■ **Work instruction**
Once the images are set aside, print the remaining lines below exactly.
━━━━━ Stored data ━━━━━
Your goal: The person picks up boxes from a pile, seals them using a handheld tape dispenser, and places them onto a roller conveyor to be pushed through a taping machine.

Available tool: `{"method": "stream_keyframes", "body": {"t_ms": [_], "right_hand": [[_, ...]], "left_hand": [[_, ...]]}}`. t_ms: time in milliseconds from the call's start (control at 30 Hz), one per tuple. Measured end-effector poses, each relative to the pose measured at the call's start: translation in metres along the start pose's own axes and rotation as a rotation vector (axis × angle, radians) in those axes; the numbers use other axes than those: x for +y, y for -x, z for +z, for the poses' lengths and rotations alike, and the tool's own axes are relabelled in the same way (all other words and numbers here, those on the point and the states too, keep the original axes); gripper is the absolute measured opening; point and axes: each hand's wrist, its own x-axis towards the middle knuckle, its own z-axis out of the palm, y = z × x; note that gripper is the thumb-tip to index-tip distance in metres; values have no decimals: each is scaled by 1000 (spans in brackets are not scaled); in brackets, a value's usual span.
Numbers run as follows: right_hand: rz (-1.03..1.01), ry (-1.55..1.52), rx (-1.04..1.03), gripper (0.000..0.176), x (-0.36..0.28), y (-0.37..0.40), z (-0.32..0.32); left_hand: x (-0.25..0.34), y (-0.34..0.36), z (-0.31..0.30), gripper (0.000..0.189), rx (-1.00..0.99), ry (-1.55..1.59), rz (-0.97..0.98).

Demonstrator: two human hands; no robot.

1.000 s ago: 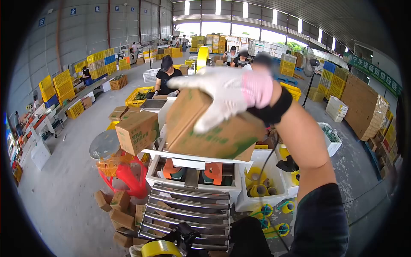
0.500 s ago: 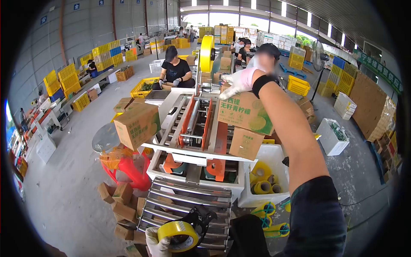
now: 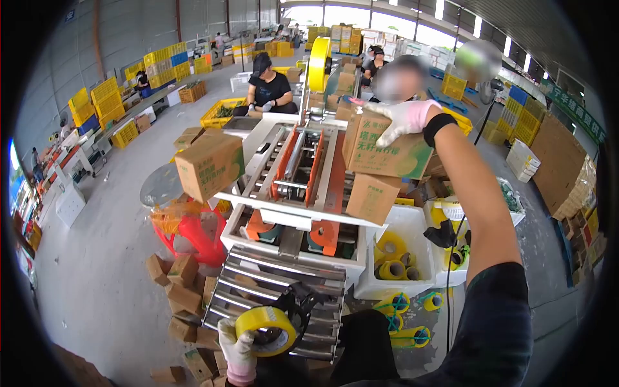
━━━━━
■ **Task result**
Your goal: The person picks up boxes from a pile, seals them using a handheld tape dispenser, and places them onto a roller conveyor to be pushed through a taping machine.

Available tool: `{"method": "stream_keyframes", "body": {"t_ms": [_], "right_hand": [[_, ...]], "left_hand": [[_, ...]]}}`. t_ms: time in milliseconds from the call's start (control at 30 Hz), one per tuple. Measured end-effector poses, each relative to the pose measured at the call's start: translation in metres along the start pose's own axes and rotation as a rotation vector (axis × angle, radians) in those axes; the numbers use other axes than those: x for +y, y for -x, z for +z, for the poses' lengths and rotations alike, and the tool's own axes are relabelled in the same way (all other words and numbers here, those on the point and the states too, keep the original axes); gripper is the absolute measured opening; point and axes: each hand's wrist, its own x-axis towards the middle knuckle, its own z-axis out of the palm, y = z × x; note that gripper is the thumb-tip to index-tip distance in metres; values have no decimals: each is scaled by 1000 (spans in brackets are not scaled); in brackets, a value's usual span.
Numbers run as follows: right_hand: rz (-1.03..1.01), ry (-1.55..1.52), rx (-1.04..1.03), gripper (0.000..0.176), x (-0.36..0.28), y (-0.37..0.40), z (-0.32..0.32); left_hand: x (-0.25..0.34), y (-0.34..0.36), z (-0.31..0.30), gripper (0.000..0.189), rx (-1.00..0.99), ry (-1.55..1.59), rz (-0.97..0.98).

Demonstrator: two human hands; no robot.

1.000 s ago: 
0.500 s ago: 
now: 

This is the complete answer to the exercise.